If we despair and wait glumly for the meltdown, we will make it so. Then we will have little choice but to try to survive as best we can in a radically altered landscape. But there is still a slim window in which sanity can prevail – and I believe, perhaps madly, that it can. It will require a global mass movement of extraordinary tenacity, pressuring governments everywhere, and overpowering the fossil fools. We can still change the tale of the 21st century from one of collapse to one of a species finding a way to live with its ecosystem, rather than against it.
It can be done. It must be done. Copenhagen is in three months. There, and in the years after when the deal must be implemented, we will learn something profound about ourselves. Are we a great generation – or the worst of all?



Posted by Ronda Jambe at 6:59 pm | Comments (3) |
Filed under: Environment

3 Comments

  1. Fuuny Rhonda,I’ve been on this planet for 57 yrs and just 2 km from where I live now, I remember long hot summers far more oppressive than what I experience now.I remember 7 days at a time of temp above 102 deg F or 40 deg C.
    In the great warming periods of 1300-1500 they were growing grapes in what we experience now as snow.Then came the little ice age which killed millions.
    Going back millions of yrs ago when CO2 was 12 to 18 times the present levels,the planet experienced ice ages.
    You need to get things into perspective and look at the longer historical reality.
    Carbon trading is all about the Corporates/Govt trading in new derivatives,in which the tax payer funds a new false messiah.

    Comment by Arjay — October 3, 2009 @ 8:21 pm

  2. The difference now is the 7 billion plus people on the planet, intensely interdependent for their livlihoods and daily bread, many living in highly vulnerable areas (tsunamis, earthquakes, floods, disease).
    The chances of these changes to climate occurring without political disaster are nil. The chances of us intervening politically to address these problems is just above zero, but it’s why I keep on about it.

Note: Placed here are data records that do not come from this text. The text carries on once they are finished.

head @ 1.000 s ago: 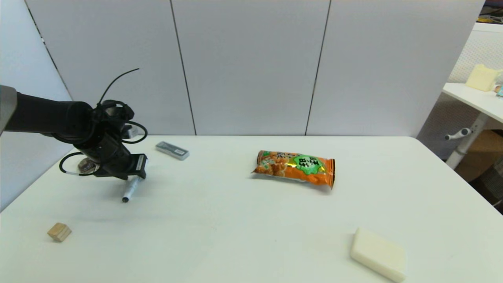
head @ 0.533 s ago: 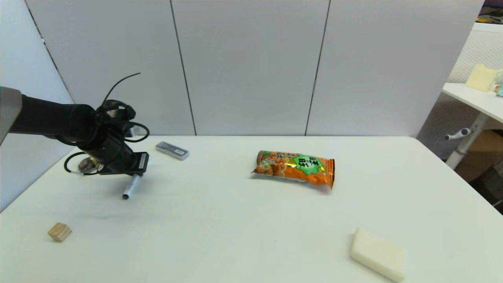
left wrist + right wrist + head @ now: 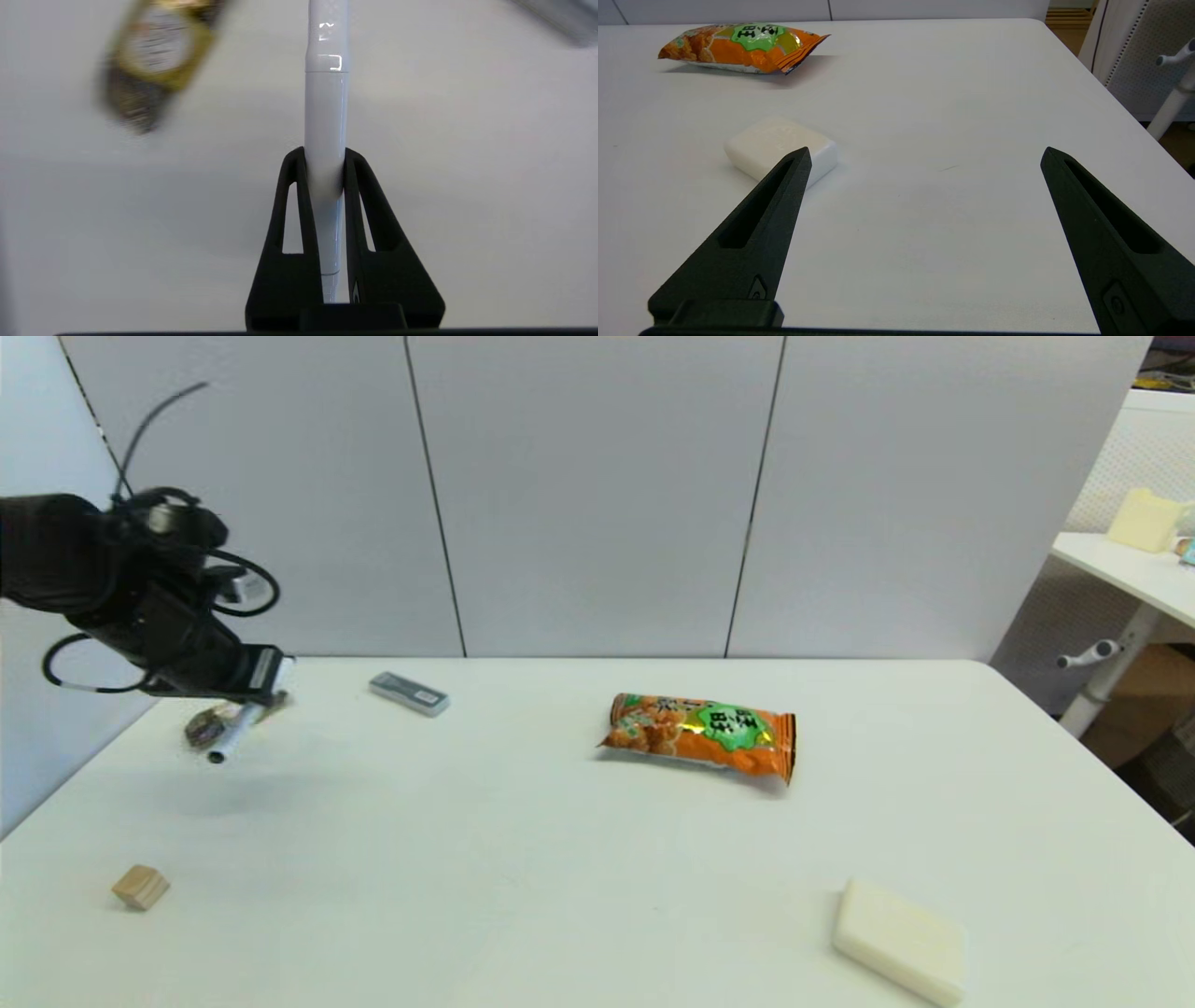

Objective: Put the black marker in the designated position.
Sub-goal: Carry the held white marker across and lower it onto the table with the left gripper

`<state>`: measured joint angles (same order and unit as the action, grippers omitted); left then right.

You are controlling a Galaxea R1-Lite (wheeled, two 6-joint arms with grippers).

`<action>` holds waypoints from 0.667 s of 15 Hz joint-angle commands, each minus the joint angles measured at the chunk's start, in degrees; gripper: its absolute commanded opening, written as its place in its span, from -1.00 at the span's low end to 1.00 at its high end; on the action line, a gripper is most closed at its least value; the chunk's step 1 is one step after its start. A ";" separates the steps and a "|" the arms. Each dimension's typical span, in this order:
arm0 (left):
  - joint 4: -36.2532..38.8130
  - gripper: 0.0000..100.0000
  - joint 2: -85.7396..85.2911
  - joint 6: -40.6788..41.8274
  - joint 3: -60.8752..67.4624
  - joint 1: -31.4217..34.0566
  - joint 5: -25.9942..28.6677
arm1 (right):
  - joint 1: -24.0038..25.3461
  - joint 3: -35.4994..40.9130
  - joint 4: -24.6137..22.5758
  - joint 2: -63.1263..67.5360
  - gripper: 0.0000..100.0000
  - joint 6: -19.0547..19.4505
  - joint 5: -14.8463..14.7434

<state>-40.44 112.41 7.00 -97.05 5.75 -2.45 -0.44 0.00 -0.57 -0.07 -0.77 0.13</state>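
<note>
White-barrelled black marker point(image 3: 325, 116) between left hand point(image 3: 325, 161) fingers

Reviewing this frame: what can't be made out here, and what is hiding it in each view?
- Black marker: in the head view the left end effector covers its upper half; in the left wrist view the picture's edge cuts off its far tip.
- Brown and gold snack: blurred in the left wrist view, label unreadable; partly behind the marker in the head view.
- Grey case: label too small to read.
- Right end effector: outside the head view.
</note>
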 commanded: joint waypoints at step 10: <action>-10.98 -1.00 -16.78 34.22 8.46 24.13 8.08 | 0.00 0.00 -0.04 0.07 1.00 -0.02 0.04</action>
<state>-51.41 98.01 40.09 -94.45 27.87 3.79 -0.44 0.00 -0.57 -0.07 -0.77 0.13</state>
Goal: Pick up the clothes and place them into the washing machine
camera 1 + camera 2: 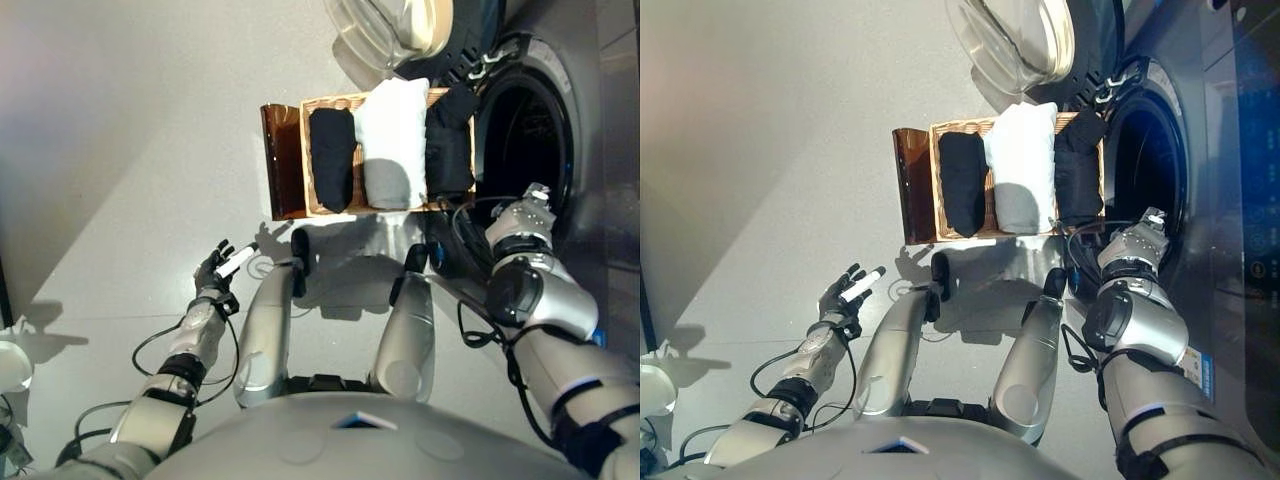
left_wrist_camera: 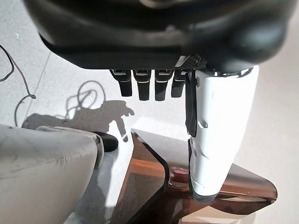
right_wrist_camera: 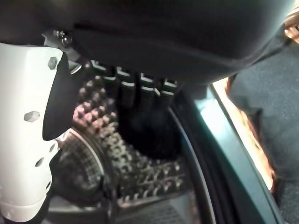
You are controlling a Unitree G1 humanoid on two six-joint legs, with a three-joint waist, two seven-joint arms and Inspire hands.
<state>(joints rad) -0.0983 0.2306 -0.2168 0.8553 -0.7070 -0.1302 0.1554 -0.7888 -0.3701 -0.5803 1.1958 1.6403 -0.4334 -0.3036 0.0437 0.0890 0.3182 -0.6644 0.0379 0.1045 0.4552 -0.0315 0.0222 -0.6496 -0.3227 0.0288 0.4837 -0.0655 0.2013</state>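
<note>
The right wrist view alone looks inside the washing machine [image 3: 140, 186]: its studded drum wall sits just past the right robot hand [image 3: 131, 84], whose fingers [image 3: 122, 77] reach straight toward a dark mass in the drum; whether that is cloth or shadow I cannot tell. The head views show this hand [image 1: 528, 212] only from behind, at the drum mouth at 3 o'clock, so that it is released and empty is read from the wrist view. The left wrist view alone shows the left robot hand [image 2: 159, 84] close up: short straight fingers and white-covered thumb [image 2: 219, 130], relaxed, grasping nothing, with the brown tray edge [image 2: 149, 177] beyond it.

In the head views the left robot hand [image 1: 222, 262] hangs over the floor [image 1: 130, 150] at 8 o'clock. The wicker basket [image 1: 308, 160] stands at 12 o'clock, just beside the machine, holding three folded clothes side by side, each with its long axis running 12 to 6: a black piece [image 1: 332, 158], a white-and-grey piece [image 1: 392, 145], and a dark piece [image 1: 450, 150] nearest the drum. The open door [image 1: 395, 25] lies beyond the basket.
</note>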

    Comment by ronda — October 4, 2009 @ 9:03 am

  3. True pop is a big issue,If the World spent more on education than they do on arms,then educated people as we all know have fewer offspring.Even with 3 children per family the pop falls due to death rates.
    There is a bigger issue in my mind ie, that of liberty.We are losing our freedoms under all modes of contrived issues such as terrorism and exaggerated environmental concerns.
    Who gave the G20 the right to run a “New World Order”? What about the rest of the planet? Will we as individuals be able to vote on G20 issues?
    Were we asked to vote on this carbon tax? Kevin Rudd’s answer is ,”Well you voted for me and thus I have the right to force through my agenda’s.”
    A carbon tax will force more industries to close here and locate in China or India,who will just ignore our stupid carbon ponzi scheme anyway and keep burning fossil fuels.
    If they really believe that CO2 is the problem here,then why not stop selling coal to China and keep it in the ground?
    Whoha!The Corporates who mine the stuff(and Govt) want to sell it and make money dealing in carbon derivatives via taxing the consumer.They can have two bites of the cherry.